Officials in the Central African Republic say recent fighting in the northwest has killed at least 60 people and displaced tens of thousands more, as the security situation in that country continues to deteriorate.
The latest clashes were between soldiers from the ruling rebel coalition and rival militias.
A government spokesman in the Central Africa Republic said the casualties occurred during fighting that began Sunday around the town of of Bossangoa, north of the capital, Bangui.
The United Nations Office for Humanitarian Affairs (OCHA) said about 30,000 people, or 80 percent of the town's population, have fled into the wilderness or to other areas.
Amy Martin, head of the U.N. humanitarian office in CAR, said the fighting, between soldiers from the ruling Seleka coalition and community-based militias, is part of an unsettling trend in the country wracked by insecurity for decades.

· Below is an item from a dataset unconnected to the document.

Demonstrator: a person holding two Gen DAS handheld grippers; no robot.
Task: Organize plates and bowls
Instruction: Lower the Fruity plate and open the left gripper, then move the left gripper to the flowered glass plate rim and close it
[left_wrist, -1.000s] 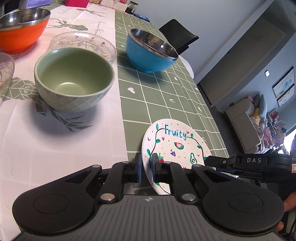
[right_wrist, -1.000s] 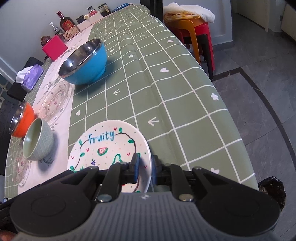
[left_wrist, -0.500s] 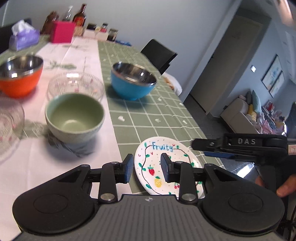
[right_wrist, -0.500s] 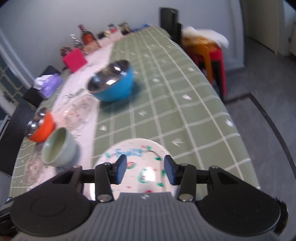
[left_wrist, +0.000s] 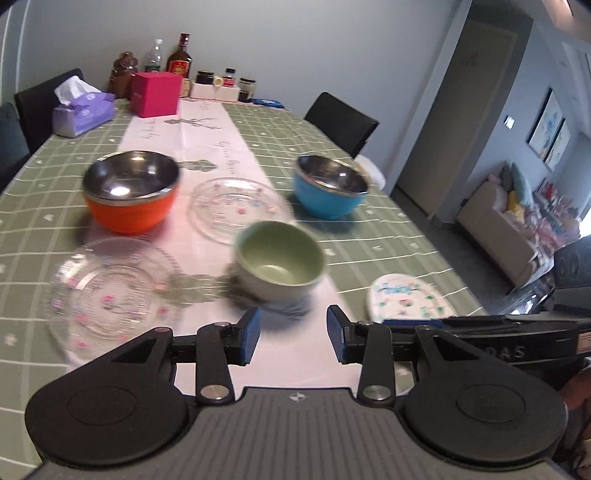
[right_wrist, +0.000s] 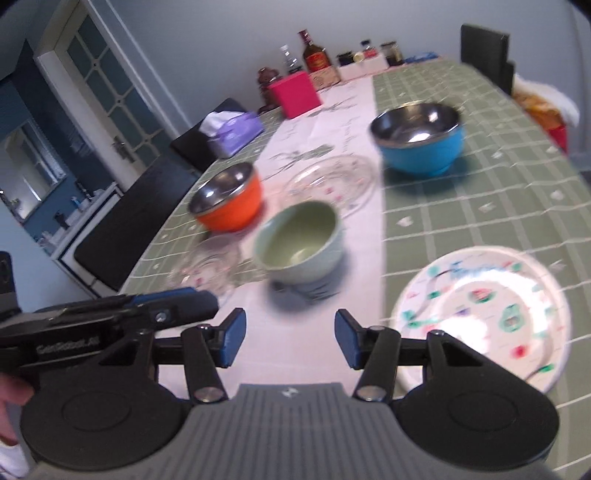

"I think it's an old pattern which is re-emerging again, which catches the civilian population in between two different factions, of the Seleka which are in power today and the rebel movements which are against them," said Martin.
The government blamed the fighting on militia loyal to former president Francois Bozize, who comes from Bossangoa, and who was ousted by the current rebel leaders.
Martin said Seleka has been aggressive in trying to identify these rival groups, and has intimidated the population and burned down villages in the process.
U.N. OCHA also reported two workers from the French aid organization acted were killed by Seleka forces in the same area over the weekend.
Martin said her office is urging authorities to do more to protect humanitarian workers on the ground.
"We've seen an unfortunate situation where we have lost two NGO workers in Bossangoa, we call on the authorities to ensure the safety and security of all civilians as well as the aid workers who are trying to support the communities in Central Africa," said Martin.
U.N. OCHA said fighting in the northwest between the local population and Seleka caused more than 148 deaths in August.
Seleka's leaders have promised to rein in their soldiers following past reports of looting and other violence in and around the capital.
The coalition is trying to push through a political transition process that could see elections in the country in the next 18 months.